Déconfinement : toute l’Occitanie  est au “vert”… pour l’instant

Abonnés
  • Les voyants sont au vert pour Rodez et l'Aveyron depuis mardi 27 avril
    Les voyants sont au vert pour Rodez et l'Aveyron depuis mardi 27 avril José A. Torres / José A. Torres
Publié le / Mis à jour le S'abonner

Edouard Philippe a annoncé mardi 28 avril que le déconfinement progressif serait « accompagné d’une différenciation selon les territoires ». Selon trois critères. Explications. 

 

1. A l’échelle des départements

Il avait été évoqué un déconfinement par région, ce sera par département. L’échelon idoine, selon le Premier ministre, pour observer l’évolution de l’épidémie. Dans son discours devant l’Assemblée nationale, il a cité à onze reprises les départements pour « progressivement préparer le 11 mai en surveillant tous les indicateurs pour vérifier, département par département, que nous pouvons effectivement lancer les opérations à cette date ».

2. Les trois critères retenus

Le ministre de la Santé Olivier Véran a confirmé ce mercredi une « différenciation entre les territoires, ceux où il y a un risque plus élevé d’épidémie et de saturation des hôpitaux, et ceux où l’épidémie a été assez peu intense ». Trois critères permettront d’identifier les départements dits rouges, où le déconfinement prendra une forme plus stricte : le taux de nouveaux cas qui sera examiné sur une période de 7 jours afin de détecter l’activité de la circulation du virus ; les capacités hospitalières régionales en réanimation encore tendues ; la qualité du système de surveillance, en particulier le système local de tests et de détection des cas contacts, n’est pas suffisante.
On ne connaît pas, en revanche, l’algorithme  précis qui fait basculer un département dans le “rouge”.

3. Une carte donnée chaque jour

C’est le directeur général de la Santé, Jérôme Salomon qui sera chargé de donner, chaque jour, la liste des départements “verts” et “rouges”. Une première carte sera donnée ce jeudi soir. Elle ne sera livrée qu’à titre informatif. Les résultats seront gelés à compter de la semaine prochaine. C’est à partir du jeudi 7 mai que les règles de déconfinement s’appliqueront.

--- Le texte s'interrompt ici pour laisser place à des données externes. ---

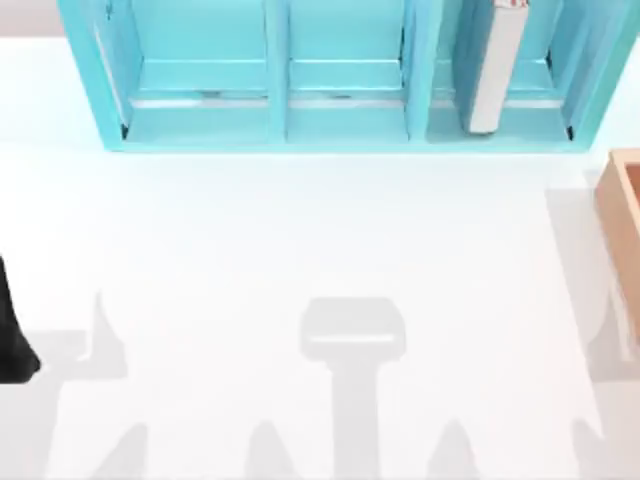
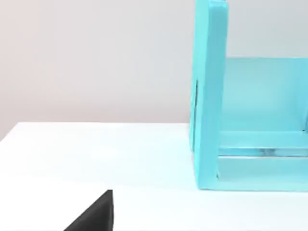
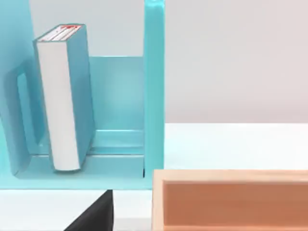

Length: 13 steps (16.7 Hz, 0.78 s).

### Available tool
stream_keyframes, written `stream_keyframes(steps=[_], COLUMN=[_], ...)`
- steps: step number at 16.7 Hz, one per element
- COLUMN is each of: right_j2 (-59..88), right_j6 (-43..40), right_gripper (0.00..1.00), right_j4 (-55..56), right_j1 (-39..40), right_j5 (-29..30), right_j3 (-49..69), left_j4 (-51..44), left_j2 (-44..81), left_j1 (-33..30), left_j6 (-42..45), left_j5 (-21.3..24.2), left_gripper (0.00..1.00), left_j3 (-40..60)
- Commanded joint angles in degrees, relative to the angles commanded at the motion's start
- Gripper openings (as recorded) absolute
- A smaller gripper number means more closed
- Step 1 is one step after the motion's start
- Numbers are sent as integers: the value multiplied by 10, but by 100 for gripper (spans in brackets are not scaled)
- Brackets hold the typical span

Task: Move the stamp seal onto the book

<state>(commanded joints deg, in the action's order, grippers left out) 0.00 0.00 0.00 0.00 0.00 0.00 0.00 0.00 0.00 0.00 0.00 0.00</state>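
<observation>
The book point(image 1: 497, 70) has a teal cover and white page edges. It stands upright in the right compartment of the turquoise shelf unit at the table's back, and the right wrist view faces its page edges point(image 3: 60, 101). The stamp seal is out of view. My left arm point(image 1: 15, 340) is a dark shape at the table's left edge, far from the book. A black corner of the left gripper point(image 2: 96, 214) juts into the left wrist view. A like corner of the right gripper point(image 3: 96, 214) sits before the shelf, near the box.
The turquoise shelf unit point(image 1: 340, 120) spans the table's back; the left wrist view faces its end wall point(image 2: 209, 96). A tan wooden box point(image 1: 625, 230) sits at the right edge, with its open top point(image 3: 231, 202) close in the right wrist view. White tabletop point(image 1: 320, 250) lies between.
</observation>
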Motion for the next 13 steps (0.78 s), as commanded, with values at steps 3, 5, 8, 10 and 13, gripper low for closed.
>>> stream_keyframes(steps=[3,5,8,10,13], right_j2=[6,35,125,215,392], right_j6=[1,3,7,10,16], right_gripper=[100,100,100,100,100], right_j4=[6,36,119,185,286], right_j1=[1,8,25,38,64], right_j5=[1,8,25,40,72], right_j3=[5,27,79,118,182], left_j4=[0,0,0,0,0], left_j2=[0,0,0,0,0], left_j1=[0,0,0,0,0], left_j6=[0,0,0,0,0], left_j5=[0,0,0,0,0], left_gripper=[100,100,100,100,100], left_j3=[0,0,0,0,0])
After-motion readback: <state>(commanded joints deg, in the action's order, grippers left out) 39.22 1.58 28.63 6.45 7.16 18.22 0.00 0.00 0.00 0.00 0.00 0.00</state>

4. Les conséquences pour les “rouges”

La liste des mesures coercitives dans les départements “rouges” n’est pas encore établie. Mais dans son discours, on sait qu’Édouard Philippe a précisé, par exemple, que les collèges n’ouvriront le 18 mai que dans les départements « où la circulation du virus est très faible ». Le Premier ministre a également précisé mercredi que dans les départements “rouges”, les élus locaux et les préfectures devront « trouver le bon rythme d’ouverture des écoles ». Autre mesure annoncée : l’ouverture des parcs et jardins ne sera possible que dans les départements “verts”. On compte, à ce jour, 34 départements “rouges”, dont Paris.

5. Le déconfinement en Occitanie

Les 13 départements de la région Occitanie sont pour l’heure en “vert”. Ils devraient le rester dans la carte indicative communiquée ce jeudi par Jérôme Salomon. Le 20 avril dernier, les estimations du Guide Santé notaient quatre départements en “rouge” : le Gard, l’Aveyron, le Gers et le Lot. Ce n’est plus le cas au 27 avril. Mais rien ne dit qu’ils le resteront le 7 mai. Le principe reste le même : la circulation du virus doit rester faible, les lits de réanimation disponibles et les tests engagés de façon significative. Les meilleurs élèves d’Occitanie étaient les Pyrénées-Orientales et l’Aude avec les meilleurs taux de décroissance des admissions hospitalières et un taux de disponibilité des lits de réanimation supérieur à 75 %.

6. Mais quid alors  de la circulation ?

Cela promet d’être un vrai casse-tête mais circuler entre un département “vert” et un “rouge” sera soumis à une limitation d’un « déplacement impérieux ».